Trump Renova Ataques à Cidadania por Nascimento nos EUA

A três meses das eleições, Trump assina novos decretos visando restringir a cidadania por nascimento, desafiando a decisão da Suprema Corte. Grupos de direitos civis criticam a medida, que busca coibir o 'turismo de nascimento'. Apesar das alegações do presidente, dados mostram que o número de nascimentos de filhos de imigrantes é pequeno. Entenda como essa estratégia pode impactar o debate eleitoral.

Trump e a Cidadania por Nascimento

A poucos meses das eleições legislativas que podem mudar a dinâmica do Partido Republicano, o presidente Donald Trump intensificou sua luta para restringir o direito à cidadania por nascimento nos Estados Unidos. Essa questão é uma das suas bandeiras de campanha, que visa mobilizar sua base e promover um discurso anti-imigração.

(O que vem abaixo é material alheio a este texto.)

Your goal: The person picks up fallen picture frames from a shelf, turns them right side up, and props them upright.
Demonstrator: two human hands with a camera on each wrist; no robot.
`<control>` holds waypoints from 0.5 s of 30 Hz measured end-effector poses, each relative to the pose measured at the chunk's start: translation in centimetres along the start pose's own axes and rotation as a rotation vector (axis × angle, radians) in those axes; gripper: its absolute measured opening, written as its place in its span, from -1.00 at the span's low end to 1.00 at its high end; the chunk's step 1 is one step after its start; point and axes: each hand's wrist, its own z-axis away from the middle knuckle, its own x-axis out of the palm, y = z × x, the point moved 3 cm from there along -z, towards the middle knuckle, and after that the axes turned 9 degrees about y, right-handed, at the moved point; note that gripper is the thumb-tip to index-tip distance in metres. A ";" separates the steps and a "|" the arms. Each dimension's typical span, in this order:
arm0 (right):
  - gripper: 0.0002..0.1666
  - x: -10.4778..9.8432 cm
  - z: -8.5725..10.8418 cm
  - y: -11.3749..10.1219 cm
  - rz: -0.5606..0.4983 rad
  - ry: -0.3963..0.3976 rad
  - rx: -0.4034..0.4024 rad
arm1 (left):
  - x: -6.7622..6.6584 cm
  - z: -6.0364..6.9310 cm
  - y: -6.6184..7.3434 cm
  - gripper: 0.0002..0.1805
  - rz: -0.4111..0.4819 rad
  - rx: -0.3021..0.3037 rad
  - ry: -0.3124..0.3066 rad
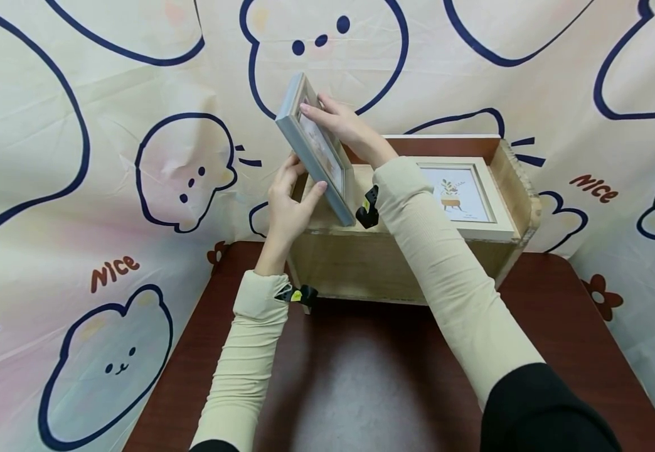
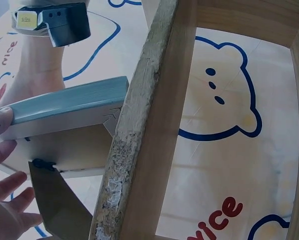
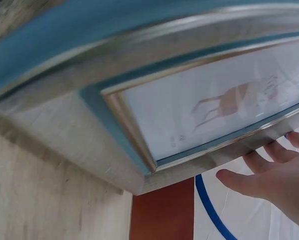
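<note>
A grey-blue picture frame (image 1: 308, 157) is held tilted over the left end of a wooden shelf unit (image 1: 361, 263). My left hand (image 1: 289, 204) grips its lower left edge, thumb on the side. At its upper right edge, my right hand (image 1: 356, 129) holds the frame. The right wrist view shows a printed picture (image 3: 229, 102) behind the glass. From the back of the frame a stand leg (image 2: 59, 205) sticks out, seen in the left wrist view. A second, cream picture frame (image 1: 505, 210) with a plant print lies on the shelf's right part.
The shelf unit stands at the back of a dark red-brown table (image 1: 559, 326), close to a patterned cloth backdrop (image 1: 181, 81). Raised side boards (image 1: 516, 182) border the shelf top. Each wrist carries a small black camera (image 1: 368, 210).
</note>
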 end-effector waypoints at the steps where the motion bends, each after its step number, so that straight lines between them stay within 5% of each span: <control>1: -0.22 -0.1 0.0 0.1 -0.004 0.002 -0.016 | 0.0 0.0 0.0 -0.66 0.003 -0.003 -0.001; 15: -0.12 -1.8 -1.0 2.4 -0.011 0.057 -0.032 | -0.3 -0.2 -0.2 -0.68 0.042 -0.044 -0.032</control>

Desafiando uma decisão recente da Suprema Corte, que reafirmou que crianças nascidas no país têm direito à cidadania, Trump assinou duas ordens executivas com o objetivo de contornar essa determinação judicial. Embora o alcance dessas novas medidas seja limitado, elas representam uma nova tentativa do presidente de implementar sua agenda de imigração.

O Que Trump Propõe?

O principal decreto assinado por Trump visa combater o que ele denomina de "turismo de nascimento". Ele argumenta que mulheres grávidas vêm aos EUA para dar à luz e garantir a cidadania americana para seus filhos. Trump alega que essa prática está sendo explorada por pessoas ricas, afirmando: "É uma vergonha. Eles estão comprando seu caminho para dentro, e não vamos deixar isso acontecer." Contudo, a realidade diverge de suas afirmações, com dados do governo revelando que apenas 9.600 bebês nasceram nos EUA em 2024 de mães que residem fora do país.

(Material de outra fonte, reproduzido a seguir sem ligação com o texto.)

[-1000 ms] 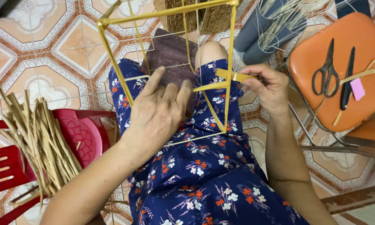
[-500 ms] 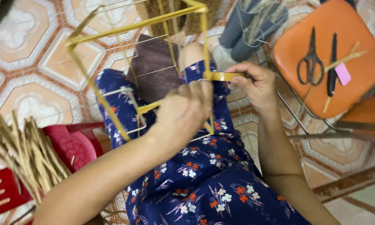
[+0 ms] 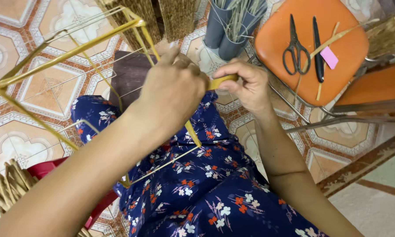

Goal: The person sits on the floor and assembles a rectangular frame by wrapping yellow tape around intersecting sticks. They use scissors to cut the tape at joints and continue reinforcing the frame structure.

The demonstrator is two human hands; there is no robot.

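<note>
A box-shaped wire frame, partly wrapped in yellow strip, rests tilted over my lap in blue flowered cloth. My left hand closes over one upright bar of the frame near its middle. My right hand pinches the free end of the yellow strip, held flat between thumb and fingers just right of the left hand. The strip runs behind my left hand and down along the bar.
An orange stool at upper right carries black scissors, a dark knife, a pink tag and yellow strips. Grey tubes of reeds stand behind. A red stool and dry reed bundle lie lower left. Woven baskets sit at top.
The frame has tipped and swung to the left. My left hand moved from lying flat on the frame to gripping a bar beside my right hand, which kept hold of the strip.
</note>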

Além disso, um think tank independente estima que esse número pode variar entre 22.000 e 26.000 em um total de 3,6 milhões de nascimentos anuais nos Estados Unidos.

Impacto Político e Reações

A decisão da Suprema Corte em relação ao primeiro decreto de Trump, que resultou em uma votação de 6 a 3, afetou a confiança dos republicanos no tribunal. Uma pesquisa recente do Instituto Gallup indica que o apoio a esses juízes caiu significativamente, sendo a questão da cidadania por nascimento um dos fatores que contribuíram para esse desgaste.

Trump critica a decisão da Suprema Corte, chamando-a de "muito infeliz" e sugere que sua nova ação é uma resposta a essa insatisfação. Ele e seu staff, incluindo Stephen Muller, chefe de Gabinete adjunto, reforçam a ideia de que os filhos de estrangeiros obtêm privilégios, como acesso a benefícios sociais e direito de voto.

Possíveis Consequências

Especialistas, incluindo a União Americana pelas Liberdades Civis (ACLU), afirmam que os novos decretos de Trump não conseguirão se manter. A ACLU considera as ordens executivas uma violação direta de uma proteção constitucional fundamental, sublinhando que a cidadania por nascimento é garantida pela Constituição.

Com as eleições se aproximando, a retórica de Trump em relação à imigração pode ser vista como uma estratégia política para centralizar a imigração no debate eleitoral, mais do que uma tentativa real de alterar a jurisprudência.